Tchaikovsky's "The Nutcracker" ballet first performed in St. Petersburg, December 1892.

"The Nutcracker is Tchaikovsky's masterpiece. He said beforehand that he would write music that would make everyone weep! [from his diary: 'As it always is after a weeping fit, old crybaby' 'slept like the dead and awoke refreshed, but with a new supply of tears which flow ceaselessly.'] I danced in The Nutcracker as a child in the Mariinsky Theater. ... Tchaikovsky remained a child all his life, he felt things like a child. He liked the German idea that man in his highest development approaches the child. Tchaikovsky loved children as themselves, not as future adults. Children contain maximum possibilities. Those possibilities often do not develop, they are lost. In every person the best, the most important part is that which remains from his childhood.

"The Nutcracker is a story by E.T.A. Hoffman that was incredibly popular in Russia. ... a serious thing wrapped into a fairy tale. The girl Marie gets a Christmas present, a toy nutcracker. At night she learns that the Nutcracker is a bewitched prince, on whom the Mouse King has declared war. Marie saves the Nutcracker from the mice. The grateful Nutcracker brings her to the kingdom of toys and sweets and then marries her. Of course ... Marie may have dreamed the whole thing.
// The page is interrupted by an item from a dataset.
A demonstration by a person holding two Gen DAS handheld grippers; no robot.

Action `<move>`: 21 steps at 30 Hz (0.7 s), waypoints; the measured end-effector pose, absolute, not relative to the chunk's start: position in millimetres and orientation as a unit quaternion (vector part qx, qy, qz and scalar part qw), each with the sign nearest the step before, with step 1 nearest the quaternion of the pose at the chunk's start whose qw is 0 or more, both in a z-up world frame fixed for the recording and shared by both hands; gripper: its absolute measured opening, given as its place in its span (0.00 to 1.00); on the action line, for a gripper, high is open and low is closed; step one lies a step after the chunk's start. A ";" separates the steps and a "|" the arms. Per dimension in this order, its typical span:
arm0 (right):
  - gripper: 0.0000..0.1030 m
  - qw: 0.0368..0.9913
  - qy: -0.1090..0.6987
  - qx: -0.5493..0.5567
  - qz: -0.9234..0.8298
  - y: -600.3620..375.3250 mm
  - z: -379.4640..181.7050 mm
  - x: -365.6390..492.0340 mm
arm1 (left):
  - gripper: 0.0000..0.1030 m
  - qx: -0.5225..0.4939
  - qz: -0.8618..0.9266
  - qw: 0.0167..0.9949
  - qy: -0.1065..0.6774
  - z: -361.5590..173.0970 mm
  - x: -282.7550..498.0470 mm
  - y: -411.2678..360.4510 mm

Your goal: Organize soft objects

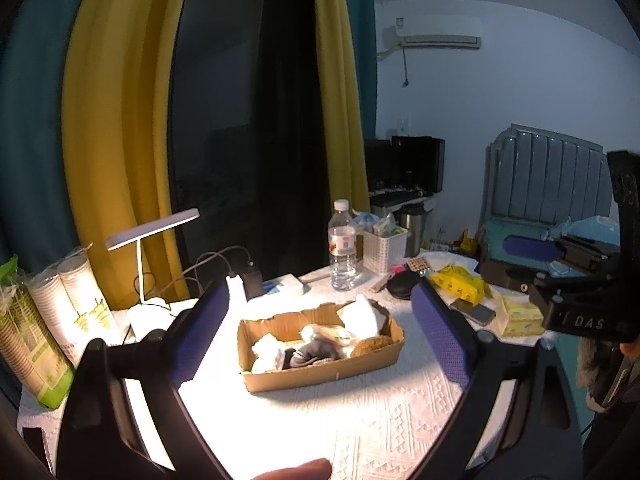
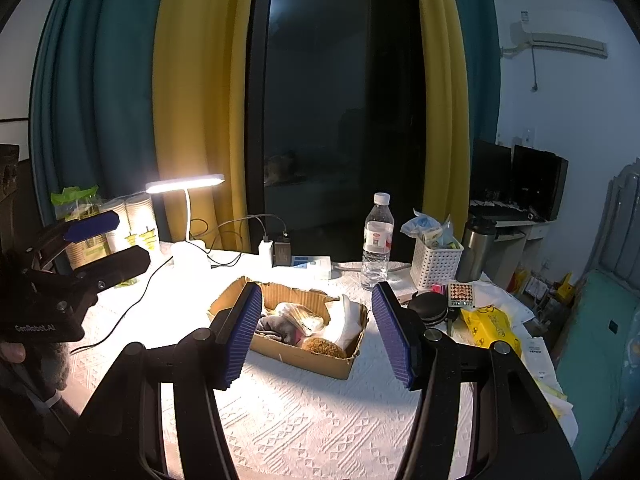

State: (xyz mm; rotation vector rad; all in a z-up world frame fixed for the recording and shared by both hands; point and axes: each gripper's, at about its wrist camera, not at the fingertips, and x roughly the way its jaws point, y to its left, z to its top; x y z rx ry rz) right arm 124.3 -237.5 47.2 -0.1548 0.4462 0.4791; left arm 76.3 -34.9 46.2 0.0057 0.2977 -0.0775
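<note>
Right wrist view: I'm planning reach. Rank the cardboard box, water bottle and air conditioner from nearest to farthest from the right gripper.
1. Cardboard box: just ahead of the right gripper, centre of the table.
2. Water bottle: behind the box, slightly right.
3. Air conditioner: high on the far right wall.

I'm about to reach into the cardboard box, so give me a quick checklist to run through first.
1. Left claw open and empty: ok.
2. Right claw open and empty: ok.
3. Cardboard box flat on the white tablecloth, open side up: ok.
4. Soft items visible inside, grey cloth, white cloth, brown round piece: ok.
5. Water bottle upright behind the box, clear of it: ok.
6. Nothing buried under the pile: cannot tell.
</note>
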 end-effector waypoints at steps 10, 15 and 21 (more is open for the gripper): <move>0.59 0.943 0.222 -0.077 0.237 -233.8 48.1 128.7 | 0.91 -0.004 -0.037 0.987 0.153 44.9 84.1 -29.9; 0.59 0.941 0.225 -0.077 0.239 -230.4 47.9 134.8 | 0.91 -0.003 -0.037 0.988 0.153 44.9 84.4 -29.9; 0.59 0.940 0.229 -0.075 0.241 -229.4 45.1 141.3 | 0.91 -0.002 -0.036 0.987 0.155 41.9 91.6 -29.7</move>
Petipa [choreographer], since he did not read German, got all the names wrong in his Nutcracker. Petipa calls the girl Clara, while in Hoffman Clara is the name of Marie's doll. ... Petipa was French. He never did learn how to speak Russian well. People say that when Petipa tried to speak Russian, he came up with all sorts of inadvertent obscenities.

"The second act of Nutcracker is more French than German ... at the time in Paris there was a fad for special spectacles in which various sweets were depicted by dancers. Actually, Nutcracker's second act is an enormous balletic sweetshop. In Petersburg there was a store like that ... had sweets and fruits from all over the world, like in 'A Thousand and One Nights.' I used to walk past and look in the windows often. ... Everything that appears in the second act of Nutcracker is a candy or something tasty. Or a toy. The Sugar Plum Fairy is a piece of candy and the dewdrops are made of sugar. The Buffon is a candy cane. It's all sugar!"

Soloman Volkov, "Balanchine's Tchaikovsky"

After Clara/Marie saves him from the wicked Mouse King and breaks the spell, the Nutcracker becomes a real boy and they dance a beautiful innocent young love pas de deux. The Royal Ballet.



Waltz of the Snowflakes ends Act 1. The New York City Ballet, George Balanchine's 1954 choreography.



Act 2. Dance of the Sugar Plum Fairy. The Bolshoi Ballet.



Sugar Plum Fairy and guy we don't know what candy he is pas de deux. To me the music expresses bittersweet loss, the end of childhood and fairy tales and innocent dreams of candy and toys, music to make everyone weep. The Royal Ballet.